### [Work instruction]
Go through the following data and transcribe exactly the stretch of lines from the one holding "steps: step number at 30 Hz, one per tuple" to the one holding "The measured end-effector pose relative", both included.

Collection entries
# # #

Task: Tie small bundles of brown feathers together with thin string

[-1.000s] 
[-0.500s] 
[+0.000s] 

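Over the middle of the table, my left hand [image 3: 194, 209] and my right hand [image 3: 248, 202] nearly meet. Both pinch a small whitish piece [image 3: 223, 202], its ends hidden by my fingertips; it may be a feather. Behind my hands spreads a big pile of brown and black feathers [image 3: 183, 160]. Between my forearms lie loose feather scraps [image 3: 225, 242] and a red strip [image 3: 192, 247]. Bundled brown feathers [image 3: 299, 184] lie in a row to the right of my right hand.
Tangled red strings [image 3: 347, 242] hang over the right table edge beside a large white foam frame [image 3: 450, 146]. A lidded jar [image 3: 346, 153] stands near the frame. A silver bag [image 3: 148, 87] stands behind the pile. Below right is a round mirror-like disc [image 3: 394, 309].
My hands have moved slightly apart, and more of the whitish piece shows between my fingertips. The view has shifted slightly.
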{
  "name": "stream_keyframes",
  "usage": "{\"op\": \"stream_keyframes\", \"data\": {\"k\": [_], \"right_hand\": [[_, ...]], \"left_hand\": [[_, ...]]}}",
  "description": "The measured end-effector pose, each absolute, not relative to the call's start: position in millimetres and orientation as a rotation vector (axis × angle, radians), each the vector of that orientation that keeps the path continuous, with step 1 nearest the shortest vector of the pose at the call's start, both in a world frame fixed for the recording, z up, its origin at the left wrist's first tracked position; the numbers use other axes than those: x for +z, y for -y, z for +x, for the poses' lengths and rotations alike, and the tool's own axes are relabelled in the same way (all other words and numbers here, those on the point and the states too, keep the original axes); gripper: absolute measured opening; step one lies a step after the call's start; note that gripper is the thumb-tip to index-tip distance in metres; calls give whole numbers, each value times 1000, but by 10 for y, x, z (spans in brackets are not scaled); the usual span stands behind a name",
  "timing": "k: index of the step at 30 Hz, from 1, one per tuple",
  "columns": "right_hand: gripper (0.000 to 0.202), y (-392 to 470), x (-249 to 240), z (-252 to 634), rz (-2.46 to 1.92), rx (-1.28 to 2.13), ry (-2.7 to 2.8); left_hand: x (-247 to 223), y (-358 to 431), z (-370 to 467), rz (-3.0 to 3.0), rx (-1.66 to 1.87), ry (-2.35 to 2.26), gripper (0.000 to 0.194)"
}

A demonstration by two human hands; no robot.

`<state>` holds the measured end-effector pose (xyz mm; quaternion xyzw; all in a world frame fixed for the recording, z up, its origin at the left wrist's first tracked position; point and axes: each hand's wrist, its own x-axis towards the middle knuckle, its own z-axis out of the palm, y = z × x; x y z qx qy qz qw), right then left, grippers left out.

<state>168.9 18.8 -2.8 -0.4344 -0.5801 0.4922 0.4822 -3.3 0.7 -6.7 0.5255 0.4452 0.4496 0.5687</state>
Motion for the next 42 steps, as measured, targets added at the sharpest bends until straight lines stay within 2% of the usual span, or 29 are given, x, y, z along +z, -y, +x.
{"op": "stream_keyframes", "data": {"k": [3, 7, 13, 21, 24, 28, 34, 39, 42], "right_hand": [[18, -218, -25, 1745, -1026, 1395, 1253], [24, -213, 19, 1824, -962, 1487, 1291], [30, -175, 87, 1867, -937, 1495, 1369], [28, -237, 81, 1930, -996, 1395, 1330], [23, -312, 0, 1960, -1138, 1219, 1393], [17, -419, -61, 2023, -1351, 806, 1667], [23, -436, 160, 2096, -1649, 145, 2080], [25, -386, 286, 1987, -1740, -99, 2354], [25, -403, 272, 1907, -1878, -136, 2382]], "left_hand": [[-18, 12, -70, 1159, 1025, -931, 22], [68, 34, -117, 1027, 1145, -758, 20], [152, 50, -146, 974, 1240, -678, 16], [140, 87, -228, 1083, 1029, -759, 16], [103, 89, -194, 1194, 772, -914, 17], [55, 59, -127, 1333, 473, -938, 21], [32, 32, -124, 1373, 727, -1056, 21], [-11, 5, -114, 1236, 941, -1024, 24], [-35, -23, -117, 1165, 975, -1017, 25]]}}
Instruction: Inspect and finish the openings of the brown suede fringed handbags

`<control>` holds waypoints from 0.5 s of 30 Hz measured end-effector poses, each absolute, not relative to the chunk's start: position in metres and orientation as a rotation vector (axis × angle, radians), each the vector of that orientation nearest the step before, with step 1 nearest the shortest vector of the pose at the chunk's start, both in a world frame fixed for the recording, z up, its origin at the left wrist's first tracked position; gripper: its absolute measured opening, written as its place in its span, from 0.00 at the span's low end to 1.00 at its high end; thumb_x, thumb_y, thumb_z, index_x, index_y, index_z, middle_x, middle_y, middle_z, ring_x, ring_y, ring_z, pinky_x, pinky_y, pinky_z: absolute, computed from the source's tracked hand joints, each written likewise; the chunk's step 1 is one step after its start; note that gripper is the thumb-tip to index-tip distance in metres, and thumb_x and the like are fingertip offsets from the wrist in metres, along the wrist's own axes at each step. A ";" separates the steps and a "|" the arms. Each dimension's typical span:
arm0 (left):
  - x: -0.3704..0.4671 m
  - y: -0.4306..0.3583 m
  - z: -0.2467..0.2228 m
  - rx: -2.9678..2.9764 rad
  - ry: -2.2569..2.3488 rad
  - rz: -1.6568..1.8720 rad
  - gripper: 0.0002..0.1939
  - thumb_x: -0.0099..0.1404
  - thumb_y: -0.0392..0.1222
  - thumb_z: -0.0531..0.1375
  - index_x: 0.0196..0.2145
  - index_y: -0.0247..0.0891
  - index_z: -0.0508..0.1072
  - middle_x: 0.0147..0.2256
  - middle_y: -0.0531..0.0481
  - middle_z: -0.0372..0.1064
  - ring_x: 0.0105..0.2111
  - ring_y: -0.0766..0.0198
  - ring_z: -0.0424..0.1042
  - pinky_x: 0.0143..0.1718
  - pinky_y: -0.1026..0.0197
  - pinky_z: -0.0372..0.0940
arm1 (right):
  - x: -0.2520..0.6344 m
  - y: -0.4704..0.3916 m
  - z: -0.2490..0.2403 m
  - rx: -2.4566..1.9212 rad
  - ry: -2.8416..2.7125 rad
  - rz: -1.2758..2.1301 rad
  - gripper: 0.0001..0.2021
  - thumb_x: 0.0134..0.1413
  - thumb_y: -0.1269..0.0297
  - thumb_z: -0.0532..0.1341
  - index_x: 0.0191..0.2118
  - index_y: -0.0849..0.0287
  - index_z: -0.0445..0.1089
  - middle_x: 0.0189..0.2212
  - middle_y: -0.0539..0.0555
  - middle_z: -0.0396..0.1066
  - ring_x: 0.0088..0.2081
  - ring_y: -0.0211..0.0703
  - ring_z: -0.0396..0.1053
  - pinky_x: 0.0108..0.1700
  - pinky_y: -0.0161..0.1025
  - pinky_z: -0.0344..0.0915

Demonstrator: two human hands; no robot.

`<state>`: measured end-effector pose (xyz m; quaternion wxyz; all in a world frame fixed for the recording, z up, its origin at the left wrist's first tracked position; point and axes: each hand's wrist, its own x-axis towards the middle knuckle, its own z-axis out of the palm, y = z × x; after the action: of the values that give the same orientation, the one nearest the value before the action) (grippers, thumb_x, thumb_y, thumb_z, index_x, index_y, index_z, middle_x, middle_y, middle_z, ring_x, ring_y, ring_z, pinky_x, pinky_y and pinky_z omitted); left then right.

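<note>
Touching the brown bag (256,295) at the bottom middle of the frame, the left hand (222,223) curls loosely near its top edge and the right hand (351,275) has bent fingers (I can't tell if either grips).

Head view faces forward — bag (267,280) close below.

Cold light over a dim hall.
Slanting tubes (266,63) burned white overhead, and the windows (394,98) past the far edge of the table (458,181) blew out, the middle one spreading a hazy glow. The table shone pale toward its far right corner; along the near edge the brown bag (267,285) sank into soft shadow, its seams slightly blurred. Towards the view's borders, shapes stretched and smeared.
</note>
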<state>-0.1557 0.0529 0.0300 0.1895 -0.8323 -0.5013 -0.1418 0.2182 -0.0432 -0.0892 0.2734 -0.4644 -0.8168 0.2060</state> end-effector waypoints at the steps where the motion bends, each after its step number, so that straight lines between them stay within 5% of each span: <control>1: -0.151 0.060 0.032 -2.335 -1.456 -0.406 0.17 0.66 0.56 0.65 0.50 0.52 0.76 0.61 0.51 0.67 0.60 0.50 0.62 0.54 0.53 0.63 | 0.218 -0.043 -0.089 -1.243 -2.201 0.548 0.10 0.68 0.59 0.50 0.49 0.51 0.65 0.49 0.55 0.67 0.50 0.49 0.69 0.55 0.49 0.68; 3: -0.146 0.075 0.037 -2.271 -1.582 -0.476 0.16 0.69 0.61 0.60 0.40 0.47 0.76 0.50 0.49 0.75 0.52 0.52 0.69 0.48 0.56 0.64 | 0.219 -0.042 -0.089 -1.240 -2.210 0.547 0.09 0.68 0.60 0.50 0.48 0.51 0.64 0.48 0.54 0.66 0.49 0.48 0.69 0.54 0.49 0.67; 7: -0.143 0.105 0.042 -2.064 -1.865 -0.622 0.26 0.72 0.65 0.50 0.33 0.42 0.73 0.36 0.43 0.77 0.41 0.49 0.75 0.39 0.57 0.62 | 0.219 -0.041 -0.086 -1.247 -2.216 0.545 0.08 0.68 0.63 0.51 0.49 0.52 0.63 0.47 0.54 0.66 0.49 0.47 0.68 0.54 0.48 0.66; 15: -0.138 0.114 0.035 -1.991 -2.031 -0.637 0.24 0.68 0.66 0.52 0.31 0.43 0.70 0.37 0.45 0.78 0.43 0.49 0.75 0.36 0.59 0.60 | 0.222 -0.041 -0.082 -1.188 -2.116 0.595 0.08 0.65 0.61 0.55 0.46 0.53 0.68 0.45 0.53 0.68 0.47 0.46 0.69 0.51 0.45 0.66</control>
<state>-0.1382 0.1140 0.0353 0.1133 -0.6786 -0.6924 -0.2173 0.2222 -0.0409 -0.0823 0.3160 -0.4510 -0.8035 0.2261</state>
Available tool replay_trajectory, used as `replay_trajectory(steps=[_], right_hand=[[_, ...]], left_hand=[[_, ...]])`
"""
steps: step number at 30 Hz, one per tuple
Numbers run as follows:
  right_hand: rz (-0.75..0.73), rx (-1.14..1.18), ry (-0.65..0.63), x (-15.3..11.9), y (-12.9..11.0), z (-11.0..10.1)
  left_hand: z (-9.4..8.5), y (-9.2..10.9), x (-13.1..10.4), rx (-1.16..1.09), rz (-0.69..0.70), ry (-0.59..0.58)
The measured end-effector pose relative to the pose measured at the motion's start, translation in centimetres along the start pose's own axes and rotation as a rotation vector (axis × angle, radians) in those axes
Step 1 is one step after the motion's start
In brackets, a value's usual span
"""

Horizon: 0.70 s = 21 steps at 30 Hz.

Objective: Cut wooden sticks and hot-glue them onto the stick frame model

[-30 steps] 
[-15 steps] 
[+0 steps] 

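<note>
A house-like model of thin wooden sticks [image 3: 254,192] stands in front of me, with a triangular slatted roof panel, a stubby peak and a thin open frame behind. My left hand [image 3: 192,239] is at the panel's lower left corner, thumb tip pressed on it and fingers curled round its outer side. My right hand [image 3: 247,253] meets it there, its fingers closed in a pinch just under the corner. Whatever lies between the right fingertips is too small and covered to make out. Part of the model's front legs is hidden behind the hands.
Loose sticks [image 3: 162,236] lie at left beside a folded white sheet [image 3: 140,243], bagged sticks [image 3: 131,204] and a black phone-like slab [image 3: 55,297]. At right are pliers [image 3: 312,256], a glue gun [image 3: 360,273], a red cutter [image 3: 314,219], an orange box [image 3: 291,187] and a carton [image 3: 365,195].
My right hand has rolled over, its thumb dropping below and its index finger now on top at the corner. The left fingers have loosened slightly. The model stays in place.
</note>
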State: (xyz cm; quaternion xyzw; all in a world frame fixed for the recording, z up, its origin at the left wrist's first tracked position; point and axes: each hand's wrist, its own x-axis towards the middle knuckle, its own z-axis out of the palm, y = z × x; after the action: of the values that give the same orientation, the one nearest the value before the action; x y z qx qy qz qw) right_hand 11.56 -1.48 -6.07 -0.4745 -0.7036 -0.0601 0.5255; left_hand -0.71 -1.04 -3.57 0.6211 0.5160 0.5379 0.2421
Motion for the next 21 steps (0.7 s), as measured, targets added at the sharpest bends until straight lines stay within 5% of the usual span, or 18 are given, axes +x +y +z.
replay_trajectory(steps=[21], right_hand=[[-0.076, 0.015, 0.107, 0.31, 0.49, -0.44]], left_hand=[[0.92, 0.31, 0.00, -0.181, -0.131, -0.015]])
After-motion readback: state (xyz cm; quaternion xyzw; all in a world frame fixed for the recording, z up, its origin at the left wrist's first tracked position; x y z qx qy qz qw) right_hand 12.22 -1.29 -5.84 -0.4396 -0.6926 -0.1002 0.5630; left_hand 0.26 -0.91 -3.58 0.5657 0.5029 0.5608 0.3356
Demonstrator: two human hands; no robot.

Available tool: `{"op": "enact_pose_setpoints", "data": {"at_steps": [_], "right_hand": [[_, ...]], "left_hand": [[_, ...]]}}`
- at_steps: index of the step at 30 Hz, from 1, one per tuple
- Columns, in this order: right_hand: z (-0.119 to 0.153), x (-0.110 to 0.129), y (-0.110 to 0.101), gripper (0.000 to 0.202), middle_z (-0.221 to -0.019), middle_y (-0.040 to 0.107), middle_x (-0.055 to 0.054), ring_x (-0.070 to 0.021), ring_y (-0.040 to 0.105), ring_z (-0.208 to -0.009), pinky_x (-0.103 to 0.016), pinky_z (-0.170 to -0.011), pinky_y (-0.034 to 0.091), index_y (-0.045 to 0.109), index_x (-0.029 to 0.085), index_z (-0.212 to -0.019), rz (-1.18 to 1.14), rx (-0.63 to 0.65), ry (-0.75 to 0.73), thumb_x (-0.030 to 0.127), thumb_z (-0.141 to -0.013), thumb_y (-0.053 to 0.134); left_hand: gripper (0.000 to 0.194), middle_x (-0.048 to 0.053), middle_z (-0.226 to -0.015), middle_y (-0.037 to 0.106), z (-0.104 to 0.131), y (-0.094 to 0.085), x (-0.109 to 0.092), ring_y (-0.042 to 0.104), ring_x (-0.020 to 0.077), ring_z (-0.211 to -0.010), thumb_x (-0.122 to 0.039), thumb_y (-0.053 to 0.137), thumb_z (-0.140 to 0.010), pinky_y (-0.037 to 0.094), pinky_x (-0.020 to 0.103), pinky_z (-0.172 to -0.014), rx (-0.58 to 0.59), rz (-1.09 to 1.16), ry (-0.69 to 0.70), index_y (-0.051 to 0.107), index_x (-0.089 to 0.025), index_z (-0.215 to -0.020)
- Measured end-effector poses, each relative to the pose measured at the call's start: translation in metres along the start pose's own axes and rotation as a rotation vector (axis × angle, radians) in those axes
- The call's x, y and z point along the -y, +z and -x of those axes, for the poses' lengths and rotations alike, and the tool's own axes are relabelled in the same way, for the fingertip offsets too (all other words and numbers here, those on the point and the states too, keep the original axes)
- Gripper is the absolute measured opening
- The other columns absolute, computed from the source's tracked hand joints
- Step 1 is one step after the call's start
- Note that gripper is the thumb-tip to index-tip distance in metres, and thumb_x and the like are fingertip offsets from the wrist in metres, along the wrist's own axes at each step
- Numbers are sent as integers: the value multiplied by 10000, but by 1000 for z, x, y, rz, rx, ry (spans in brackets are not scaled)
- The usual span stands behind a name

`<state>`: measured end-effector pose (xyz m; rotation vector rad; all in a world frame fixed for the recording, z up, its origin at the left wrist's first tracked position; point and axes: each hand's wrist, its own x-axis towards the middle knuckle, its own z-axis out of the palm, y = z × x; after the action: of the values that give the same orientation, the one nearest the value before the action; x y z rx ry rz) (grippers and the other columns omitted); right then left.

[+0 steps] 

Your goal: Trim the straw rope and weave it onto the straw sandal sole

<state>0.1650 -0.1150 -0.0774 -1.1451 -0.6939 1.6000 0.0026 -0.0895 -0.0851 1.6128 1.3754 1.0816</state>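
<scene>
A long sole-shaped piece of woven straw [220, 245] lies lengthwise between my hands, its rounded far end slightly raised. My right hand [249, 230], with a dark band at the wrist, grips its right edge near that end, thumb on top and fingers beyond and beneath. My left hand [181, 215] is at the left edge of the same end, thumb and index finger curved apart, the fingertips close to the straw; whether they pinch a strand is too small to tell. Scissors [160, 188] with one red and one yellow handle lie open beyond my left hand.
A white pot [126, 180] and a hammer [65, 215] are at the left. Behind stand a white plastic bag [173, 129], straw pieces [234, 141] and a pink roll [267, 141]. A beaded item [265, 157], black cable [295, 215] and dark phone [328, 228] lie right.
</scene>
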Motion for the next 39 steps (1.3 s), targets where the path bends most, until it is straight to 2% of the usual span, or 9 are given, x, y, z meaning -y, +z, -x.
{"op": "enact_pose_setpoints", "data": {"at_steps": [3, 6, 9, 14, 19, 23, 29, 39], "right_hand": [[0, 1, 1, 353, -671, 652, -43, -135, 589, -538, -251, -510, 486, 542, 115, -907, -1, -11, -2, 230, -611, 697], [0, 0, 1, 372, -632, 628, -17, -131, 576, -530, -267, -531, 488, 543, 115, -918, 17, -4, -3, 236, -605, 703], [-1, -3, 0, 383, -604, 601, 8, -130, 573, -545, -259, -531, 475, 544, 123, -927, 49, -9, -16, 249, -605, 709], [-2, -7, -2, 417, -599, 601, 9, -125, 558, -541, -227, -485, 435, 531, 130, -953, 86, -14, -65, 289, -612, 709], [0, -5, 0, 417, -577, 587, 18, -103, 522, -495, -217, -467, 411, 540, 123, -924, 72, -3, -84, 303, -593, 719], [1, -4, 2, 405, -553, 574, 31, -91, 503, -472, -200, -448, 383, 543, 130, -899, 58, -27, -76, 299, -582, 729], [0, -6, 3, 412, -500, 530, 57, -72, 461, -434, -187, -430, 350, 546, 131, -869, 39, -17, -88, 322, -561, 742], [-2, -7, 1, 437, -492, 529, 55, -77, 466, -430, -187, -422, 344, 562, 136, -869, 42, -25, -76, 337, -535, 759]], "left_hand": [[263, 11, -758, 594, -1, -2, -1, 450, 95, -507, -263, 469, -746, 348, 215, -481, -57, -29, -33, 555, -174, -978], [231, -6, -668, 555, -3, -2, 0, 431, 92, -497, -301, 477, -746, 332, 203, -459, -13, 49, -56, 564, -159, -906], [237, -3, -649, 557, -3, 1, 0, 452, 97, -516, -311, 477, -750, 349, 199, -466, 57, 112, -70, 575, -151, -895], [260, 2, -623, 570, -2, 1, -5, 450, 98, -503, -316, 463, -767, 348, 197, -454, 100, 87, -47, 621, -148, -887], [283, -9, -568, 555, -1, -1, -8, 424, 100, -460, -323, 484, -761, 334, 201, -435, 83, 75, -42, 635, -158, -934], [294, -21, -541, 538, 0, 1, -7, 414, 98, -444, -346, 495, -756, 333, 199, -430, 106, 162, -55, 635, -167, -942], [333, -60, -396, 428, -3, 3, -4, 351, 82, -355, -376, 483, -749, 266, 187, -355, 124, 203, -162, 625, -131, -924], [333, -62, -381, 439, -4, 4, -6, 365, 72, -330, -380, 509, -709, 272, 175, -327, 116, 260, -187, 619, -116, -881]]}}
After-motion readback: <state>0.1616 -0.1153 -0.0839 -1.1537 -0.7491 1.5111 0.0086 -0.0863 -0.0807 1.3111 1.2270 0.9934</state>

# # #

### [Answer area]
steps: step number at 30 Hz, one per tuple
Numbers run as follows:
  right_hand: rz (-0.75..0.73), rx (-1.14..1.18), ry (-0.65..0.63), x (-15.3..11.9), y (-12.9..11.0), z (-11.0..10.1)
  left_hand: z (-9.4..8.5), y (-9.2..10.9), x (-13.1..10.4), rx (-1.16..1.09), rz (-0.69..0.70), ry (-0.59..0.58)
The measured end-effector pose relative to the pose measured at the motion's start, translation in centimetres along the start pose's own axes and rotation as a rotation vector (axis × angle, radians) in those axes

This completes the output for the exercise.